Feds dropped ball with WWI anniversary tributes: historians

Feds dropped ball with WWI anniversary tributes: historians

Wrote one historian: ‘Other than the Vimy Ridge celebration … I think they have done a very bad job’

Canada has missed a chance to mark the 100th anniversary of the First World War with efforts that fell far short of those in allied countries, several historians say.

“I think the government of Canada botched the commemoration of the First World War,” said author and military historian Jack Granatstein, a former head of the Canadian War Museum. “Other than the Vimy Ridge celebration in 2017, I think they have done a very bad job.”
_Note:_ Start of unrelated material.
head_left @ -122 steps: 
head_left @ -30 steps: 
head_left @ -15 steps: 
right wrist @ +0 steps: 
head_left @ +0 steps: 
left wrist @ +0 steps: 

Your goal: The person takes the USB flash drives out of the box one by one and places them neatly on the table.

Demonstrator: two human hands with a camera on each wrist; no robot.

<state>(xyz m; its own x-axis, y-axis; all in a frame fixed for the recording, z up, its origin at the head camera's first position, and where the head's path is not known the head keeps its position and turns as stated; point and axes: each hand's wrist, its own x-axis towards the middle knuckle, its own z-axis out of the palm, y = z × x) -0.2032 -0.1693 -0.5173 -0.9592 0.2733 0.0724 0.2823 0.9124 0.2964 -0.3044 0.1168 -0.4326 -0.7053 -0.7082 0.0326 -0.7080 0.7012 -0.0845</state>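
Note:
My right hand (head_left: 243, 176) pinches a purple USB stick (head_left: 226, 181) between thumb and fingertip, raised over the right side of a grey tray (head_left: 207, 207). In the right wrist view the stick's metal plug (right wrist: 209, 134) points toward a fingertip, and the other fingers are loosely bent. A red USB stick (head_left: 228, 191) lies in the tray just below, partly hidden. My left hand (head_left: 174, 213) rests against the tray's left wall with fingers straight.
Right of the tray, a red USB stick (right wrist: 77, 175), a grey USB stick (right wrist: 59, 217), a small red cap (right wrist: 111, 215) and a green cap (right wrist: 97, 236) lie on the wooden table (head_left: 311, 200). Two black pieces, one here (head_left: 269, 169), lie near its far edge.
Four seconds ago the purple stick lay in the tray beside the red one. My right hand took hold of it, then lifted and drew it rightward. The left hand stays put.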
This past Remembrance Day marked not only the centenary of the armistice that ended the First World War, but also the conclusion of four years of commemorations around the world to learn about and remember the “War to End All Wars.”

While the war cost the lives of more than 60,000 Canadians, it also had significant and lasting impacts on Canada’s political, social, economic and cultural landscape, such as the rise of Quebec nationalism, women’s suffrage and more autonomy from Britain.
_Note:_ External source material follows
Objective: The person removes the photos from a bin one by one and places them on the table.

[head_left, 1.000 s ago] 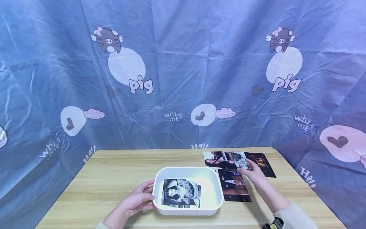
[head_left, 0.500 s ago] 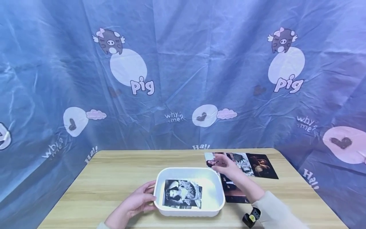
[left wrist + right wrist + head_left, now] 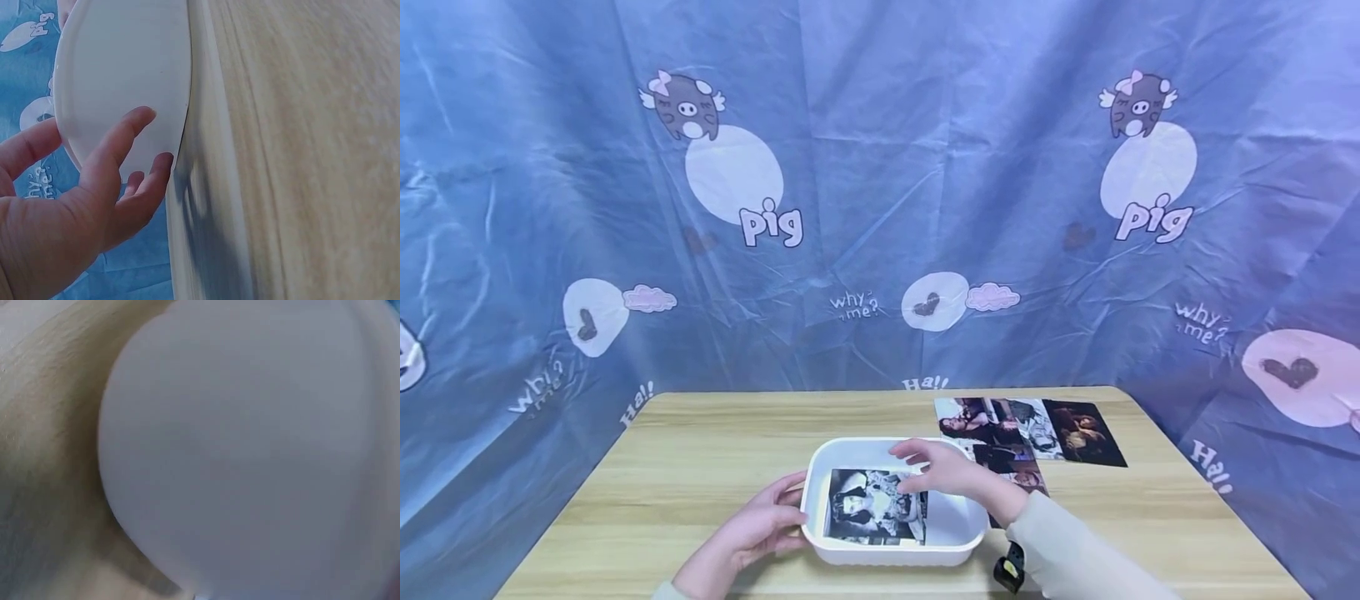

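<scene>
My left hand (image 3: 769, 518) rests against the left end of the white plastic tub (image 3: 895, 557). In the left wrist view, the fingers of that hand (image 3: 81, 200) spread along the tub's outer wall, with one at the rim. My right hand (image 3: 951, 471) hangs over the tub's right half, thumb and fingers parted and nothing between them. Inside the tub, toward the left, lies a black-and-white photo print (image 3: 868, 508) on top of other prints whose edges show. The right wrist view is filled by the tub's pale outer wall (image 3: 237, 450); the hand is hidden there.
Several photo prints lie right of and behind the tub: a colour one (image 3: 973, 419), a grey one (image 3: 1036, 427), a dark one (image 3: 1084, 433) and another partly under my right forearm. The wooden table (image 3: 715, 433) meets a blue curtain (image 3: 880, 208) with pig motifs.
My right hand has moved left from the prints at the back right to over the tub, carrying nothing. My left hand and the tub stay in place.
</scene>
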Demonstrator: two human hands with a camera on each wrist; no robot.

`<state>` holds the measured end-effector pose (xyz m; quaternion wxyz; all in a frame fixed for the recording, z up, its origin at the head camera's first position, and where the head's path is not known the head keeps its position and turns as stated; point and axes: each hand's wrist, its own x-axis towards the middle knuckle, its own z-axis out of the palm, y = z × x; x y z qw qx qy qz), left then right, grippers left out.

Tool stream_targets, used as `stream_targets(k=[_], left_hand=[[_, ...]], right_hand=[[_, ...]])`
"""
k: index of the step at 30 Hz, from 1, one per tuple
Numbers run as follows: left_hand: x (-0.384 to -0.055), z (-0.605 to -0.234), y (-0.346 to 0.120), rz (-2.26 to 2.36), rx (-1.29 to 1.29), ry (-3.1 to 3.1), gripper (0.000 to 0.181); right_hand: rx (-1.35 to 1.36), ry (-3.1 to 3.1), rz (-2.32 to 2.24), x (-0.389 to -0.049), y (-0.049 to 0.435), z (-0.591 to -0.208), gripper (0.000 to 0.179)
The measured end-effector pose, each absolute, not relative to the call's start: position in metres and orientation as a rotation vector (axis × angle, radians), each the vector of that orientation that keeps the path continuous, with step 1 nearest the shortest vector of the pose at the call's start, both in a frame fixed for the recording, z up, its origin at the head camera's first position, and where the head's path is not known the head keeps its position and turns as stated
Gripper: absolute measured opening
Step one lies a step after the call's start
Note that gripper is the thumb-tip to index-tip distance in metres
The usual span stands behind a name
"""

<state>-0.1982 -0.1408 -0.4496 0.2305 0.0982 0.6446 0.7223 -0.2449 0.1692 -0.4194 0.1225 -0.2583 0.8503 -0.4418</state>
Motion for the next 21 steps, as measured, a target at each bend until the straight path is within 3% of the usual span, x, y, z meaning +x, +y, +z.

Veterans Affairs Canada says it has spent $13 million since 2014 on different events commemorating the war, with most of the money dedicated to last year’s high-profile ceremony for the 100th anniversary of the battle of Vimy Ridge. That was a large event: More than 24,000 people attended.

But the British government set the standard when it budgeted 100 million pounds, or about $170 million, for ceremonies, BBC documentaries, school visits to battlefields, museum refurbishments and other programs about the war.

Several other countries also organized signature events and educational programming, with New Zealand setting aside at least $20 million and Australia budgeting nearly $80 million.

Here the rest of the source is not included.